30 years ago an artist was hired to make a statue that symbolized the college name. Last week due to the controversy school officials had the statue removed. Because of one black student. Who is supposedly speaking for the entire student body. A student body who is ambivalent about the controversy.

The artist is also fit to be tied. He can’t believe the school administration would take the statue down without any debate or discussion.

“The Rebels,” by Utah sculptor Jerry Anderson, depicts a mounted soldier holding the South’s famous Civil War battle standard and helping an injured comrade. For the past 25 years, the life-size bronze statue has stood in front of the Avenna Center, where it is now fueling the argument that the college’s name ties it to the racist traditions of the slave-holding South.

But Anderson, who has produced numerous statues on display outdoors at Dixie and Southern Utah University, was disappointed.

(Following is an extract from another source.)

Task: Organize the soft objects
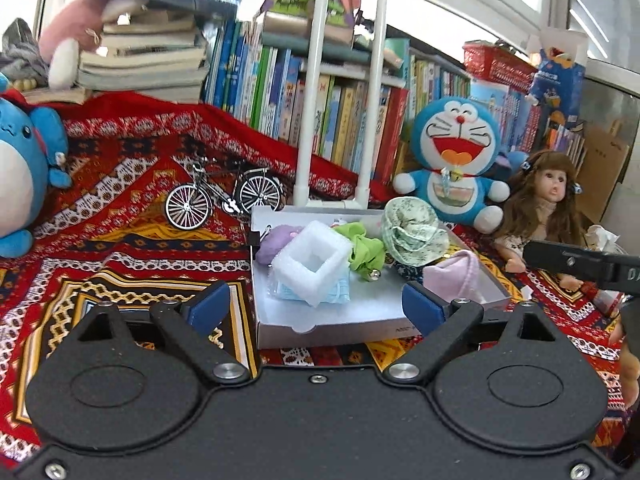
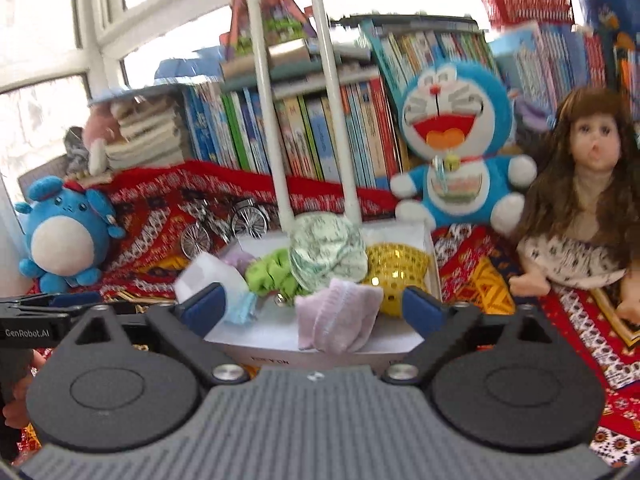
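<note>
The left gripper (image 1: 316, 308) and right gripper (image 2: 314, 306) hang with jaws spread wide, grasping nothing. The soft things already lie in the white tray (image 1: 340, 320): foam sleeve (image 1: 316, 260), green scrunchie (image 1: 362, 248), floral cloth (image 1: 412, 228), pink cloth (image 2: 340, 316), and a blurry yellow piece (image 2: 394, 272). Little seems left.

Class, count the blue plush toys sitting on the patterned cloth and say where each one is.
2: a round blue plush at far left, and a blue cat plush against the books, beside the doll. Others may be hidden.
</note>
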`<move>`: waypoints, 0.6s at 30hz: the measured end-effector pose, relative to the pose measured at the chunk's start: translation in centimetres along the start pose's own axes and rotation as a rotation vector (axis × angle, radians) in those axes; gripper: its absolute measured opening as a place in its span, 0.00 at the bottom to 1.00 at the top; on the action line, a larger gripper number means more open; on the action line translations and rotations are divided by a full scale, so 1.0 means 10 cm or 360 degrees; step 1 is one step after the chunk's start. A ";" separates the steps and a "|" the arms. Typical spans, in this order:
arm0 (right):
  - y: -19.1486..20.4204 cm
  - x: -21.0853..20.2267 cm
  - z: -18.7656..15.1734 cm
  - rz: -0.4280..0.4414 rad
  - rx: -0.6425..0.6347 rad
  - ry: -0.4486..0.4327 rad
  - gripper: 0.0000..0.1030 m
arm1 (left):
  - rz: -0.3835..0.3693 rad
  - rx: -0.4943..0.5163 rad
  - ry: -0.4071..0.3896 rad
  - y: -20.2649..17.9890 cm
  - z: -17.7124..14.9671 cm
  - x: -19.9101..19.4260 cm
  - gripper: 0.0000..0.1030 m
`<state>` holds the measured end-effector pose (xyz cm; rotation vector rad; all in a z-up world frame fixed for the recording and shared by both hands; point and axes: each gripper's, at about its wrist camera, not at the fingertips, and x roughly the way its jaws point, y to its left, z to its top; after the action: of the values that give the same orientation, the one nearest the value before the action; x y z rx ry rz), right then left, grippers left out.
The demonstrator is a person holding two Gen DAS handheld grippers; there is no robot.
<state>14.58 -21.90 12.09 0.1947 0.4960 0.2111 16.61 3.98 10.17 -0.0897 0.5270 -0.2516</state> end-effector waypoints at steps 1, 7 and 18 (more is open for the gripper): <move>0.02 -0.07 0.00 0.0007 -0.0014 -0.0027 1.00 | -0.0004 0.0003 -0.0014 -0.02 -0.02 -0.07 0.90; 0.18 -0.42 -0.12 0.0022 -0.0094 -0.0150 1.00 | -0.0063 0.0006 -0.0071 -0.12 -0.23 -0.44 0.93; 0.30 -0.78 -0.52 -0.0029 -0.0128 -0.0263 1.00 | -0.0079 0.0009 -0.0111 -0.30 -0.75 -0.84 0.93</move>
<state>4.85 -20.26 11.81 0.1276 0.3242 0.1950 5.11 3.12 8.27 -0.1059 0.4549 -0.2974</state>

“It looks like they have succumbed to the adversary,” Anderson said. “They are a bunch of wusses. That’s the first action taken to get rid of it?  The other people are winning. That’s the way it is in the world. We are giving in to people who really aren’t Americans.”

The rallies have been organized by critics who say the Dixie name should be retired. Last week, someone threw a sheet over the statue’s Confederate flag.

The statue’s removal is the latest development in a campus discussion that is becoming increasingly confrontational, including a warning from Dixie’s leading benefactor that donors will cut off support if Dixie is dropped. 

Legislation is in the works to elevate Dixie to university status as early as next year, prompting the need to come up with a new name.

This is the young man who has been pushing for removal of the statue and also with the name change, his quote after they took it down:
“This is one of the main things I have fought for. It’s a great day.” Roi Wilkinson said. “It’s not like this is promoting anything other than negativity, and when students see it from that perspective they will agree with us.”

 

 

 

 

 

 

 

“If they look at it from that perspective they will agree with us” is the telling part of the quote. He knows a majority of the students don’t have an issue with the name or the statue. It is just him and whatever liberal lefty minded students he can round-up.

I don’t know how old the young man is but slavery was abolished 147 years ago, so approximately 125 years before he was born.

 

I’m sorry but this shit is more about making noise and stirring up controversy than it is about personal feelings. I can’t believe for one second that this kid loses any sleep about the name or the statue. But he certainly gets his name in the paper and get’s the satisfaction of destroying a beautiful piece of art that he deems to be a symbol of white authority/power or whatever.
This is what is wrong with our country nowadays. Liberal minds are making the rules.
With the media, university professors, politicians, and bizarro lefties, they are pushing buttons and officials, in whatever capacity, are crumbling. They cave like a cheap tent so as not to be considered racists. IT WAS 147 FREAKIN’ YEARS AGO! Even if you want to play the ’50’s and ’60’s segregation argument hell that was over 50 years ago.

Don’t you think that as a race you have been given preferential treatment in the last fifty years. Affirmative Action is everywhere. You have your own television network, (which if it was WET instead of BET shit would hit the fan), the NAACP, The Rooney Rule,….blah, blah, blah ,blah, blah.

Mr. Wilkinson I don’t know why you chose to come to Dixie College, but when you get your degree, would you please go back from whence you came and leave our history the fuck alone. That is all.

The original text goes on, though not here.